Scientists may have finally solved a decades-old mystery about the origins of a group of surprisingly preserved mummies found in China's Tarim Basin during the 1990s. In a report published in Nature, researchers announced that the group of mummies that many believed were migrants who had travelled to China to share farming practices may have been indigenous people who learned agricultural techniques from neighbouring groups. Researchers used genomic analysis to trace the ancestry of the mummified farmers to "Stone Age hunter-gatherers who lived in Asia some 9,000 years ago," the report explains. It's believed they were buried in the area starting 2,000 or more years ago.
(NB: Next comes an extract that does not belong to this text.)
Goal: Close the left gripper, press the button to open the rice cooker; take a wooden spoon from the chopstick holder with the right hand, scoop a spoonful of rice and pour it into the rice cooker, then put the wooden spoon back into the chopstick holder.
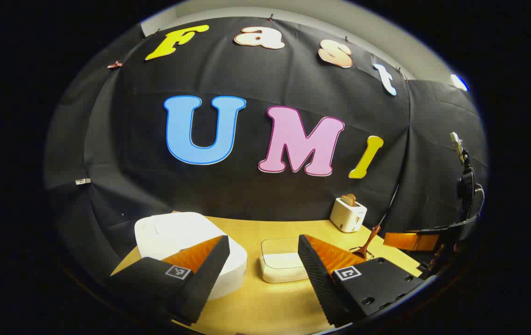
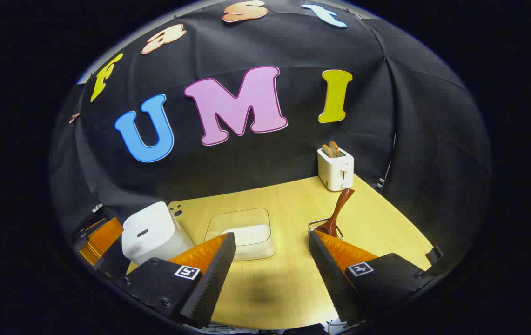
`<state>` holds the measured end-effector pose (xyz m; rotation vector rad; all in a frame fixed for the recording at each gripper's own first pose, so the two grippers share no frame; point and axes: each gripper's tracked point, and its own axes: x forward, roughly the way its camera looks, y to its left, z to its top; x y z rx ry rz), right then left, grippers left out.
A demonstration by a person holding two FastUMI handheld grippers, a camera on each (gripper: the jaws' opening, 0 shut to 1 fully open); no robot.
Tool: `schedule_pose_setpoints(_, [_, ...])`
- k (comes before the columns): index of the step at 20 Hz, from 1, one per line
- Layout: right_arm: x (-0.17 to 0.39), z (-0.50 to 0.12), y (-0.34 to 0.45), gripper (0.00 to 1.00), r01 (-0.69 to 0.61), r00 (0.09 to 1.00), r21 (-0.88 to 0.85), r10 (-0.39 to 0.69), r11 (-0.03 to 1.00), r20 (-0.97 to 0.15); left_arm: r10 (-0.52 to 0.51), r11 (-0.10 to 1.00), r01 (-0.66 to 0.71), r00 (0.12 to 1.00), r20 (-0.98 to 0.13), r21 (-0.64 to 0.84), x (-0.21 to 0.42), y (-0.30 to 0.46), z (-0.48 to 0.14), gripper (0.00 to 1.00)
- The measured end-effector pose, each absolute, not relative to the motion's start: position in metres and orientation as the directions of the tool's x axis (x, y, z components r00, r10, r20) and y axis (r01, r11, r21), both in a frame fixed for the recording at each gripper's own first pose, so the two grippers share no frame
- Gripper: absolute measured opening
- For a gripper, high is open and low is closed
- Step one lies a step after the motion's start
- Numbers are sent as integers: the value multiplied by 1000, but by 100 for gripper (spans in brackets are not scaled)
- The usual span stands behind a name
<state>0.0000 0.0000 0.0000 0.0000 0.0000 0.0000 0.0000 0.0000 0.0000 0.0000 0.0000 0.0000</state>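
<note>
Both tools agape over table (image 2: 293, 279); toaster (image 2: 335, 168) at rear, spoon (image 2: 337, 211) maybe in holder.

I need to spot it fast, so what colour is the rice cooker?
The rice cooker is plain white, shown best in the right gripper view.

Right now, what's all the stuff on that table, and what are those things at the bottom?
Rice cooker: one, white, lid down, table's left side.
Clear container: one, transparent, rice inside, table's middle.
Wooden spoon: one, brown, upright in a wire chopstick holder, right of the container.
Toaster: one, white, bread in its slots, far right by the wall.
Table: one, light wood.
Left gripper: jaws open, above the table.
Right gripper: jaws open, empty.
</note>
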Motion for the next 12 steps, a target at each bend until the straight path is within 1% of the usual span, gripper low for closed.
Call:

Scientists sequenced the genomes – which contain all the genetic information of an organism – of 13 people who lived "between 4,100 and 3,700 years ago and whose bodies were found in the lowest layers of the Tarim Basin cemeteries in southern Xinjiang." They then compared the genetic profiles to more than 100 ancient populations, and 200 modern groups of people, and matched some of their genetic makeup to Bronze Age migrants from Central Asia who lived around 5,000 years ago, the researchers said. However, 13 of the mummies did not match this profile and were found to be related to hunter-gatherers "who lived in southern Siberia and what is now northern Kazakhstan some 9,000 years ago."